NFM-P deployment restrictions

Network restrictions

Note: The use of NAT between NFM-P server and database components is not supported. The NFM-P supports NAT only between the following:

• main server and single-user client or client delegate server

• main or auxiliary server and XML API client

• main or auxiliary server and managed network

Note: Before you attempt to deploy an NFM-P system, or add a component to a system, you must ensure that any firewalls between the components allow the required traffic to pass between the components, or are disabled. The NSP Planning Guide lists the open ports required by each component, and provides information about using NFM-P templates to create RHEL firewalld rules.

Note: If you use SSH X forwarding to open a console window on an NFM-P main database station, the “su - oracle” command fails. In such a scenario, you must log in directly as the Oracle management user to perform the required actions.

The following restrictions apply to the network environment in which an NFM-P system or component is deployed.

• The NFM-P supports the use of RHEL IP bonding only when IP bonding is deployed in an active/backup configuration; see the RHEL documentation for IP bonding information.

• The RHEL TFTP server conflicts with the NFM-P TFTP server, and must be disabled on a main or auxiliary server station.

• DNS or NIS name resolution is not supported between NFM-P components, and a pre-existing name service must not conflict with NFM-P address resolution. The restriction also applies to XML API client communication with the NFM-P.

• You cannot use “localhost” or an alias IP address to identify a component.

• An NFM-P main server listens for GUI and XML API client communication on only one interface unless you specify a hostname for the main server during an installation or upgrade.

• You cannot use a hostname to identify a main database station; NFM-P components can use only an IP address to reach a database.

• All IP communication from an NFM-P auxiliary server to an NFM-P main server must originate from one IP address, which is the auxiliary server address specified during the main server configuration. A main server rejects communication from an auxiliary server if the auxiliary server uses a source address other than the configured address.

• During a single-user client installation, you can specify a hostname instead of an IP address to identify a main server. A client upgrade occurs automatically through a connection to a main server named in the client configuration.

IPv4 and IPv6

• NFM-P components communicate with other NFM-P components and external entities using IPv4 or IPv6 exclusively, with the following exceptions:

  • You can configure an NFM-P system to concurrently manage IPv4 and IPv6 networks.

  • An NFM-P GUI or browser-based client can connect to the NFM-P using IPv4 or IPv6, regardless of the protocol version in use between the NFM-P server and database components.

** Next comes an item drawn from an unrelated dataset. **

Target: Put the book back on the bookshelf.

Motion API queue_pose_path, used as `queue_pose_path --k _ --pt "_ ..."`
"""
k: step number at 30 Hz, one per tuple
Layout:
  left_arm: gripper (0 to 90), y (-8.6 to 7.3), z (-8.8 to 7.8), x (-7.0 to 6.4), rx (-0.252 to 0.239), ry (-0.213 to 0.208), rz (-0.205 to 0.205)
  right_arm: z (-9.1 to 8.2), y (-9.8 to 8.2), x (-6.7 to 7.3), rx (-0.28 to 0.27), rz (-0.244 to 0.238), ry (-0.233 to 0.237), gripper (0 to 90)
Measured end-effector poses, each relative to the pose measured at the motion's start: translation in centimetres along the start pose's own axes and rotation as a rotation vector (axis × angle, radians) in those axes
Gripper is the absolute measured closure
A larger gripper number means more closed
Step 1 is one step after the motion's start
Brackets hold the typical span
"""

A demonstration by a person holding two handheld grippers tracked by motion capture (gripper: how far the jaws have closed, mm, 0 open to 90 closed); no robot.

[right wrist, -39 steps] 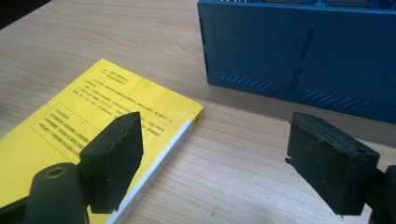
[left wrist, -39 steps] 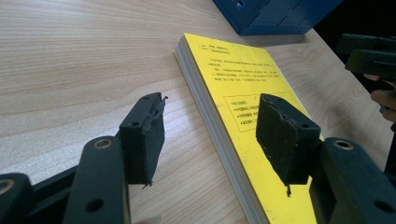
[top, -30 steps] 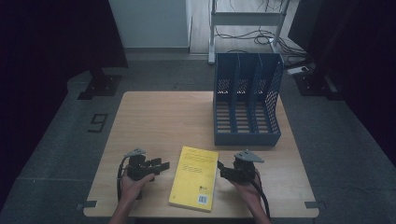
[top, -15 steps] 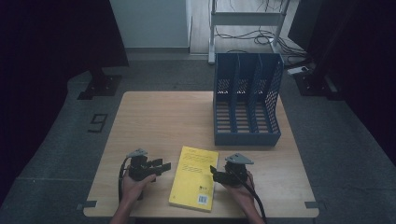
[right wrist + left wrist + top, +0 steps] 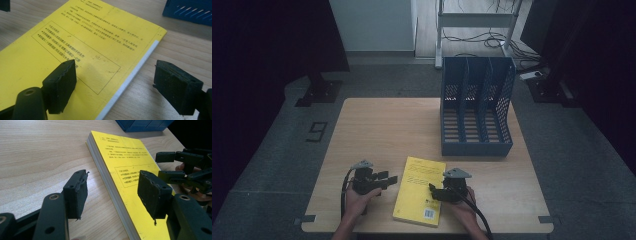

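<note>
A yellow book [image 5: 418, 190] lies flat on the wooden table [image 5: 377, 130], near its front edge. My left gripper [image 5: 390, 179] is open beside the book's left edge, jaws pointing right at it; in the left gripper view its jaws [image 5: 112, 192] straddle the page edge of the book [image 5: 125, 157] without touching. Open too, my right gripper [image 5: 432, 192] hovers over the book's right edge. One right jaw hangs over the yellow cover [image 5: 75, 45], the other over bare table, with the gripper's gap [image 5: 117, 82] across the spine.
A blue three-slot file rack [image 5: 476, 107] stands at the back right of the table, slots open toward me. Bare wood spreads across the table's left and middle. Dark floor, a metal frame and cables [image 5: 472, 30] lie beyond.
My right gripper has moved left and down, from beside the book's right edge to over that edge. The left gripper and the book have stayed put.
</note>
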State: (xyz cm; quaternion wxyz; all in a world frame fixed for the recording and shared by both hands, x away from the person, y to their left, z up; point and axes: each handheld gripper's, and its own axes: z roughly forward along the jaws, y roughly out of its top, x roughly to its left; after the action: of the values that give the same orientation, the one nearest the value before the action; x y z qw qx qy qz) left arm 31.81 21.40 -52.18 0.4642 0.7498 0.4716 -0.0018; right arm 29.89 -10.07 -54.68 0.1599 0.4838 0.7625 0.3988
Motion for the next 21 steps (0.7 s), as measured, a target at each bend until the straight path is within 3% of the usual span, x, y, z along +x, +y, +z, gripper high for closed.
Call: queue_pose_path --k 8,12,21 --pt "40.9 -0.1 0.4 -0.3 0.011 -0.002 0.006 0.2 0.1 0.0 0.006 0.009 0.014 17.9" --pt "40.9 -0.2 0.8 -0.7 0.020 0.003 0.018 0.4 0.1 0.0 0.015 0.025 0.054 21.1" --pt "40.7 -0.7 2.4 -2.0 0.072 0.002 0.053 0.4 -0.1 0.0 0.008 0.046 0.055 22.0"
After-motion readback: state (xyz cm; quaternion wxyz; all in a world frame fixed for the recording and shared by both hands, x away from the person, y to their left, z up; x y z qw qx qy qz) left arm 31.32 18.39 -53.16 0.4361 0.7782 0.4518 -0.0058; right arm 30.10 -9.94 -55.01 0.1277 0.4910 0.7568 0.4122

    Note: If the clients are to connect to the NFM-P using IPv4 and IPv6, when you use the samconfig utility to configure client access on a main server, you must specify a hostname rather than an IP address.

• Before you can specify an IPv6 address for an NFM-P component, the IPv6 interface must be plumbed and operational. See the OS documentation for information about enabling and configuring an IPv6 interface.

Platform restrictions

The following are the NFM-P platform restrictions.

• An NFM-P single-user client or client delegate server cannot be installed on the same station as an NFM-P server or database.

• An NFM-P single-user client and client delegate server cannot be installed on the same station.

• An optional system component requires a dedicated station. The sharing of a station by optional components is not supported; attempts to deploy multiple components on one station fail.

• If you plan to convert a standalone NFM-P system to a redundant system, and also plan to upgrade the system, you must perform the upgrade before the conversion.

• An NFM-P system conversion from IPv4 to IPv6 is not supported during an upgrade or conversion to redundancy.

Security restrictions

The following are the NFM-P security restrictions.

• The user that starts an NFM-P client must be the user that installs the client software, or another user that has read, write, and execute privileges on the client files and directories.

• An NFM-P domain name defines the network-management domain to which an NFM-P component belongs, and must be unique to a network. An NFM-P component can interact only with other NFM-P components in the same NFM-P domain. During system installation, you must specify the same domain name for each component in the system.

Software deployment restrictions

You must observe the following NFM-P software deployment restrictions.

• You cannot share an existing Oracle installation with the NFM-P, and no other application can use the NFM-P Oracle software.

• You can specify the installation directory for a single-user client or client delegate server, but not for any other type of component.

• You can deploy a main server without specifying a license file. However, if you do not specify a license file, you cannot start the main server until you import a license. See the NSP System Administrator Guide for information about importing a license.